* [Exercise]
Only the pictures are to be dropped; return all other data below exactly.
▬▬▬▬▬▬
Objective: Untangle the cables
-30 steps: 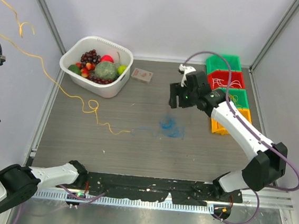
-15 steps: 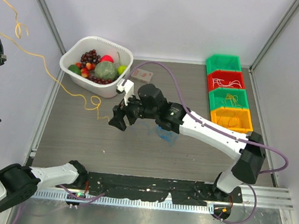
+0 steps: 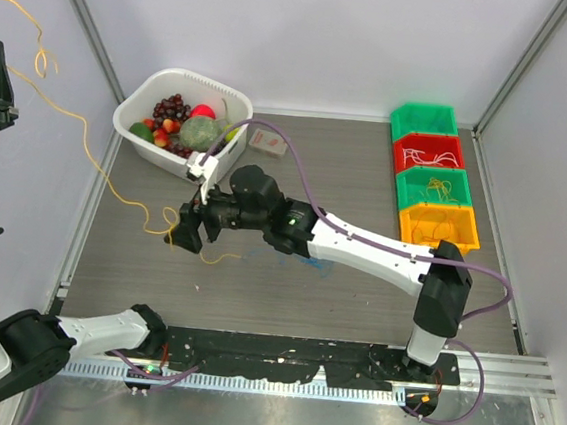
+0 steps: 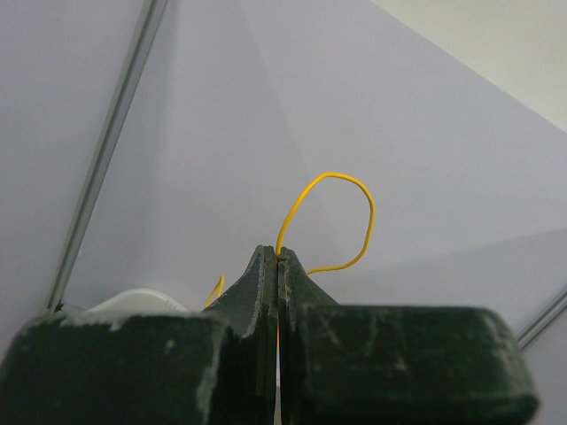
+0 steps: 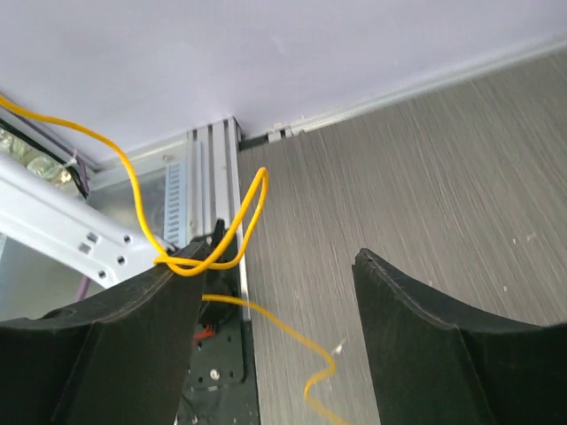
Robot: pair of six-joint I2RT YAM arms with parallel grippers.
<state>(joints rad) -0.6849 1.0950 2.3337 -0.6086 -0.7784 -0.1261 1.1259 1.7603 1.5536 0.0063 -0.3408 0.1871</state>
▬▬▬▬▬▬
* [Answer to the problem]
Objective: Untangle the cables
-30 steps: 
-15 steps: 
+0 steps: 
+0 steps: 
+0 steps: 
Robot: pair of six-joint I2RT YAM arms with parallel grippers.
<state>(joints rad) -0.6849 1.0950 2.3337 -0.6086 -0.7784 -0.1261 1.1259 1.7603 1.5536 0.0063 -0.3408 0.1871</state>

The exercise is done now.